É fato que muitos candidatos não fazem ideia do que querem para a comunidade, o estado, o País, mas contam com marqueteiros para disfarçar a apatia. É a chamada bola na área: na dúvida, fale sobre combater a corrupção e investir em educação. Cria-se assim slogans sobre ideias impraticáveis, mas que todo mundo pensa se tratar apenas de uma “proposta”.

O jornalismo, muitas vezes, não escapa das bolas alçadas na área. A diferença é que não está exposto ao escrutínio eleitoral. Por isso pode lançar quantas bolas na área quiser: na próxima eleição, fará exatamente as mesmas perguntas.

No Brasil, a complexidade de um projeto de cidade ou país é quase sempre ofuscada com as perguntas de sempre: “é a favor da liberação da maconha?”; “é a favor do casamento entre pessoas do mesmo sexo?”; “já praticou ou praticaria aborto?”.

A um candidato a presidente, deputado ou senador, as perguntas podem até fazer sentido. Desde que, respondida a questão, a bola seguisse em frente. Mas não: no primeiro rebote, ela volta para a área – e dá-lhe candidato na reta final de campanha abraçando bispo, pastor, padre e pai de santo pra jurar de pé junto que nunca praticou, nunca vai praticar e jamais vai permitir que se pratique aborto no país. Ou que pessoas do mesmo sexo saiam por aí casando e atentando contra a moral e os bons costumes do eleitor tradicional.

Chegam as eleições municipais e a cidade, com suas máfias, buracos, engarrafamentos, enchentes e deslizamentos volta a ser palco de uma campanha a prefeito do Vaticano. A situação chega a ser surreal. Por exemplo: imagine uma sabatina hipotética em que um candidato solteiro, aparentemente com algumas ideias bem rabiscadas para falar sobre a metrópole, gaste parte do seu tempo (raro tempo na TV expandido graças a alianças com Deus e o diabo) explicando por que ainda está solteiro.

Pode parecer indelicado – e a opção passa a ser perguntar se é válido o eleitor questionar a sexualidade do candidato (afinal, não se fala em outra coisa no Capão Redondo). Pode-se também insistir e dizer que o eleitor tem o direito de saber. E perguntar se o candidato está, afinal, confortável em saber que o leitor quer tanto saber (sic) como um católico solteiro lida com a sexualidade. Quando um não quer, dois não jogam, ensina a regra básica esportiva. Bolão na área se responde com bicão pra frente: “Se tiver um candidato homossexual que queira dizer [que é gay], acho importante”.

Mas nem só sobre a sexualidade do candidato rondam as preocupações do paulistano. Já imaginou se o futuro prefeito da maior cidade da América Latina sai por aí rabiscando a Constituição Federal garantindo que toda mulher em sua cidade faça um aborto anual?

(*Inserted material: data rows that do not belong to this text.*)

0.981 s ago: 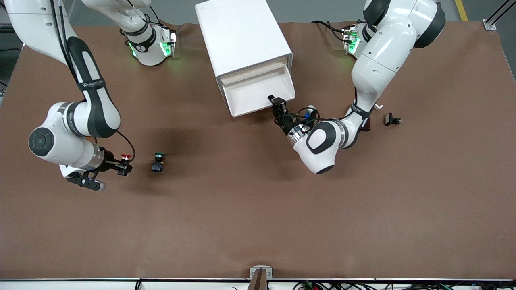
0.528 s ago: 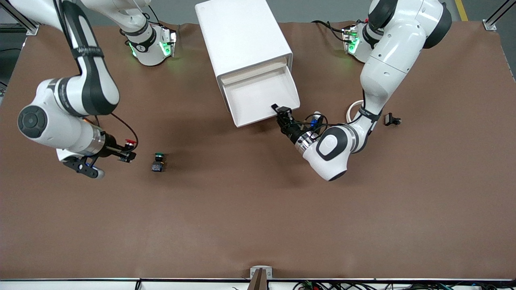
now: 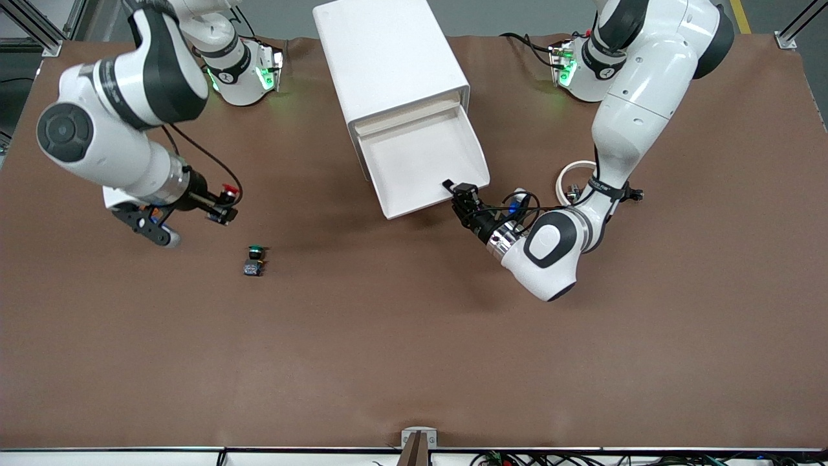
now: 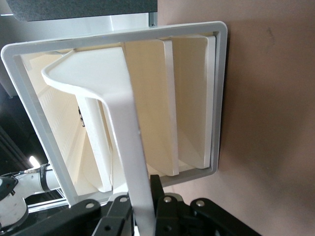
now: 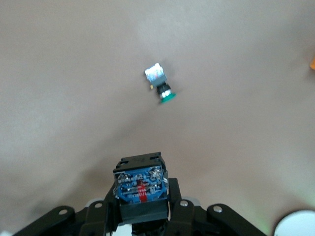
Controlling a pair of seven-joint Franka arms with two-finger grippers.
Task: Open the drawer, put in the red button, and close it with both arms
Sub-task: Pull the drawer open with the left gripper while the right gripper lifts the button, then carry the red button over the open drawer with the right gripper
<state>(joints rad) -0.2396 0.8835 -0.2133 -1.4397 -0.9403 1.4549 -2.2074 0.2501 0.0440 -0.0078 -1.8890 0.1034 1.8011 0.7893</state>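
- Right gripper (image 3: 222, 210) pinches the red button (image 3: 228, 189), carried higher above the table and closer to the white cabinet (image 3: 388, 58) than a second ago.
- Left gripper (image 3: 460, 194) stays clamped on the drawer (image 3: 420, 162) front, pulled further out.
- Green button (image 3: 255, 260) hasn't moved.

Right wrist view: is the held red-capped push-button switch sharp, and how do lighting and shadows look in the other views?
Right wrist view: the red-capped push-button switch is fairly sharp, the green-capped switch softer. Front view: even light, soft shadows under both arms, green glow at the bases. Left wrist view: the white plastic drawer is evenly lit.
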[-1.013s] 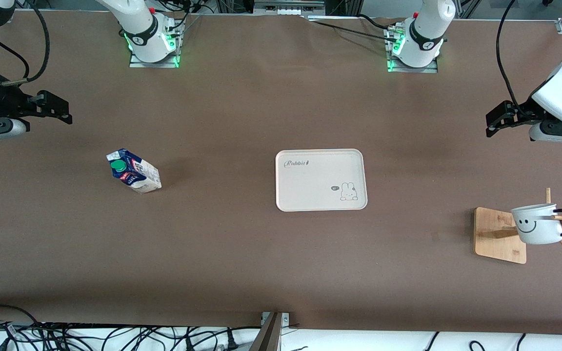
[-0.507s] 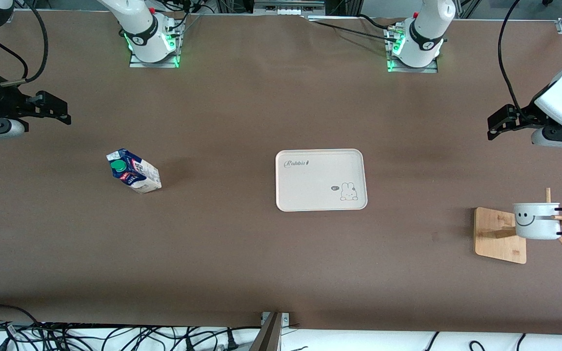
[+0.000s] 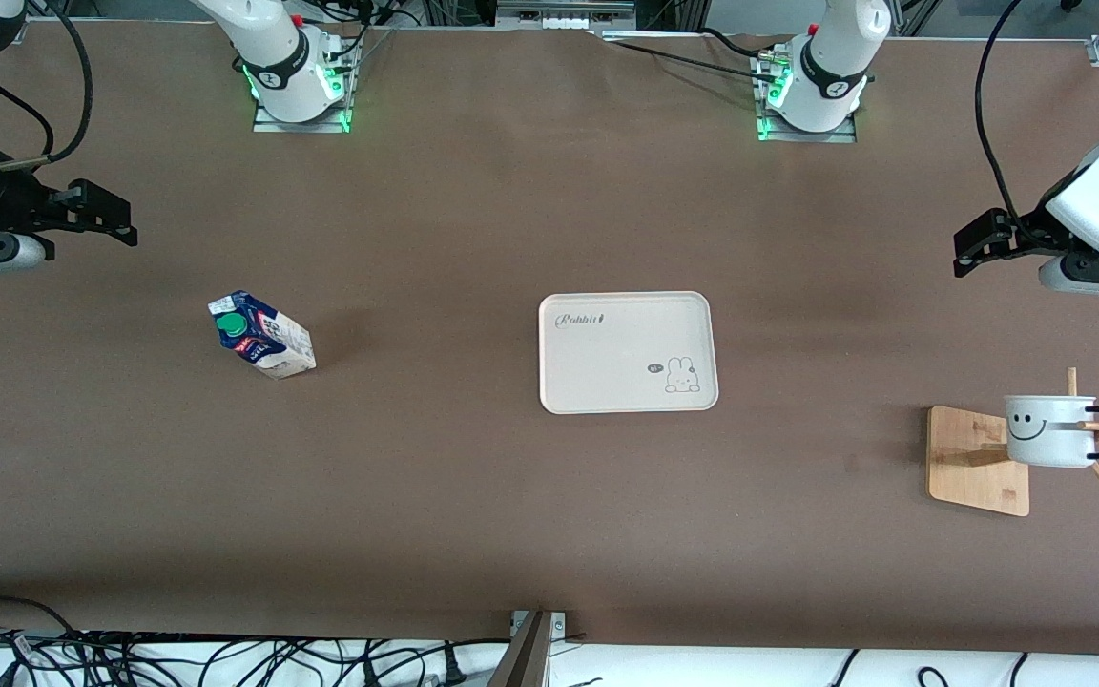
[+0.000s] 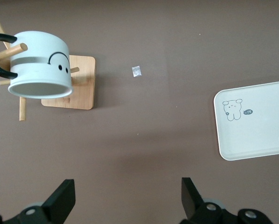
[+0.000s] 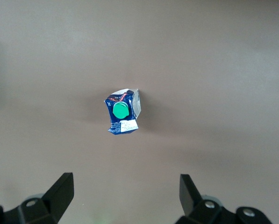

Não é preciso explicar que a caneta de um prefeito não tenha tal alcance, mas, por via das dúvidas, vale lançar uma bolinha a mais para a área e trancar o jogo. “Minha opinião sobre aborto é uma questão jurídica”, responde o candidato classificado como “a favor da vida”.

A essa altura do campeonato (faltam ainda dois meses para a eleição) a resposta pouco importa. O empate sem gols é o melhor resultado para quem não está disposto a jogar futebol. E, no jornalismo, emplacar o não-assunto é a melhor forma de protelar qualquer debate.